Required work: Leave the pictures out and return every line below exactly.

Collected data:
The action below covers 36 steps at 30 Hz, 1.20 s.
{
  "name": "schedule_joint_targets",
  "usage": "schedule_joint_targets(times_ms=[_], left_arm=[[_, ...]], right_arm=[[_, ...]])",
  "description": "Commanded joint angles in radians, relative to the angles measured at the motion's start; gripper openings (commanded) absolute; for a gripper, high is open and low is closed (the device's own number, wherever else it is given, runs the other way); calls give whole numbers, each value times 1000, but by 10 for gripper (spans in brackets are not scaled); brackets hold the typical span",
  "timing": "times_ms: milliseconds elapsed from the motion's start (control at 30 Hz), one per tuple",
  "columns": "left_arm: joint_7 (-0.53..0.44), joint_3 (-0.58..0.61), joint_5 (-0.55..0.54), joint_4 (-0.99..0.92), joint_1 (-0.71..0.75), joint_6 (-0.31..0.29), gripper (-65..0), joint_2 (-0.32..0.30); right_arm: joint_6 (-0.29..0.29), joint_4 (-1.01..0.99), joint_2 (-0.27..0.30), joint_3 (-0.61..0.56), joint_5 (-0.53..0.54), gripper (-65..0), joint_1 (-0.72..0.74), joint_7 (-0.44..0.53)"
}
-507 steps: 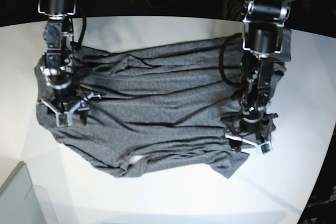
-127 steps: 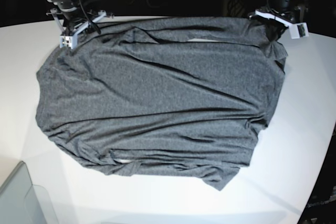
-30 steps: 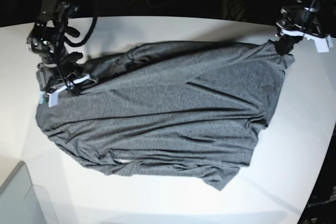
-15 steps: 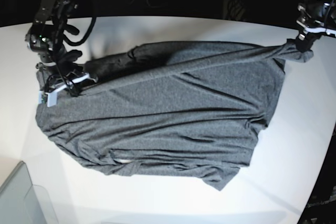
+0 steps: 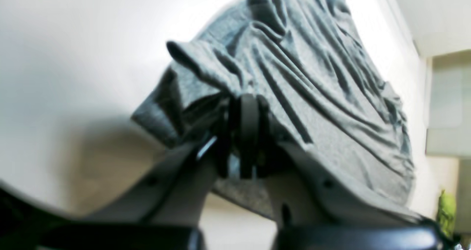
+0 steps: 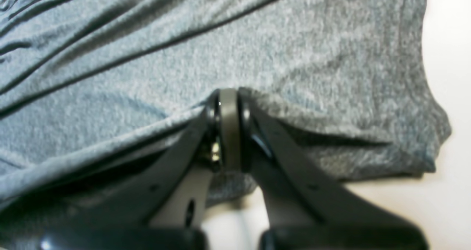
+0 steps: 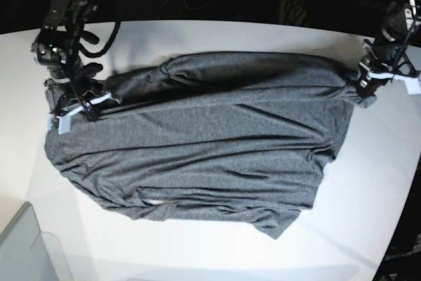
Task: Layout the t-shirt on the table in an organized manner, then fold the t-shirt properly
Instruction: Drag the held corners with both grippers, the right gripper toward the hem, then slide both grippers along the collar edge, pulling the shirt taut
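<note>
2 arms low | left pincer (image 7: 363,83), right pincer (image 7: 77,106) each clamped on t-shirt (image 7: 197,143) edge | table (image 7: 368,182)

Glossy white table (image 7: 368,182) with a curved far edge. Dark heather-grey t-shirt (image 7: 204,149) spread across the middle, wrinkled, reaching close to the far edge and both sides, its far part doubled over itself. Translucent grey bin (image 7: 29,251) at the near left corner. Bare white surface along the near edge.
</note>
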Motion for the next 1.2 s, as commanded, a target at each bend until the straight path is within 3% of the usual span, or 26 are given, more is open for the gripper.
schedule_joint_targets(times_ms=[0,133,433,667,967,1167], left_arm=[[31,-12,-2,-27,-27,8,-650,-13],[138,-12,-2,-153,-104,2,-650,-13],[160,-4,143,-196,-156,0,-647,-11],[160,1,147,-197,-159,0,-505,-11],[160,67,146,-196,-157,0,-482,-13],[160,62,147,-196,-154,2,-362,-14]], right_arm=[[3,15,8,3,7,-650,9,25],[3,15,8,3,6,-650,6,25],[3,13,6,-3,6,-650,-32,25],[3,12,6,-5,6,-650,-62,25],[3,-27,11,-5,4,-650,-82,25],[3,-34,11,-5,4,-650,-100,25]])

Response to the exercise:
The action below covers 36 steps at 30 Hz, 1.20 s.
{
  "name": "schedule_joint_targets",
  "usage": "schedule_joint_targets(times_ms=[_], left_arm=[[_, ...]], right_arm=[[_, ...]])",
  "description": "Commanded joint angles in radians, relative to the angles measured at the motion's start; gripper openings (commanded) absolute; for a gripper, high is open and low is closed (the device's own number, wherever else it is given, runs the other way); calls give whole numbers, each value times 1000, but by 10 for gripper (spans in brackets are not scaled); brackets hold the typical span",
  "timing": "times_ms: milliseconds elapsed from the motion's start (control at 30 Hz), one per tuple",
  "columns": "left_arm: joint_7 (-0.53..0.44), joint_3 (-0.58..0.61), joint_5 (-0.55..0.54), joint_4 (-0.99..0.92), joint_1 (-0.71..0.75), joint_6 (-0.31..0.29), gripper (-65..0), joint_2 (-0.32..0.30); right_arm: joint_6 (-0.29..0.29), joint_4 (-1.01..0.99), joint_2 (-0.27..0.30), joint_3 (-0.61..0.56), joint_5 (-0.53..0.54), gripper (-65..0), joint_1 (-0.72..0.74), joint_7 (-0.44..0.53)"
}
-507 steps: 
-127 steps: 
-30 steps: 
-15 steps: 
+0 steps: 
+0 steps: 
+0 steps: 
Task: Layout the t-shirt on the table in an organized manner, then fold the t-shirt properly
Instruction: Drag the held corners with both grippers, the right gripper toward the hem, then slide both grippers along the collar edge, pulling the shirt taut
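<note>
2 arms low | left pincer (image 7: 363,83), right pincer (image 7: 77,106) each clamped on t-shirt (image 7: 197,143) edge | table (image 7: 368,182)

Glossy white table (image 7: 368,182) with a curved far edge. Dark heather-grey t-shirt (image 7: 204,149) spread across the middle, wrinkled, reaching close to the far edge and both sides, its far part doubled over itself. Translucent grey bin (image 7: 29,251) at the near left corner. Bare white surface along the near edge.
</note>
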Motion for the next 1.2 s, as commanded, a target at each bend until the straight path is within 3% of the usual span, or 26 are given, more is open for the gripper.
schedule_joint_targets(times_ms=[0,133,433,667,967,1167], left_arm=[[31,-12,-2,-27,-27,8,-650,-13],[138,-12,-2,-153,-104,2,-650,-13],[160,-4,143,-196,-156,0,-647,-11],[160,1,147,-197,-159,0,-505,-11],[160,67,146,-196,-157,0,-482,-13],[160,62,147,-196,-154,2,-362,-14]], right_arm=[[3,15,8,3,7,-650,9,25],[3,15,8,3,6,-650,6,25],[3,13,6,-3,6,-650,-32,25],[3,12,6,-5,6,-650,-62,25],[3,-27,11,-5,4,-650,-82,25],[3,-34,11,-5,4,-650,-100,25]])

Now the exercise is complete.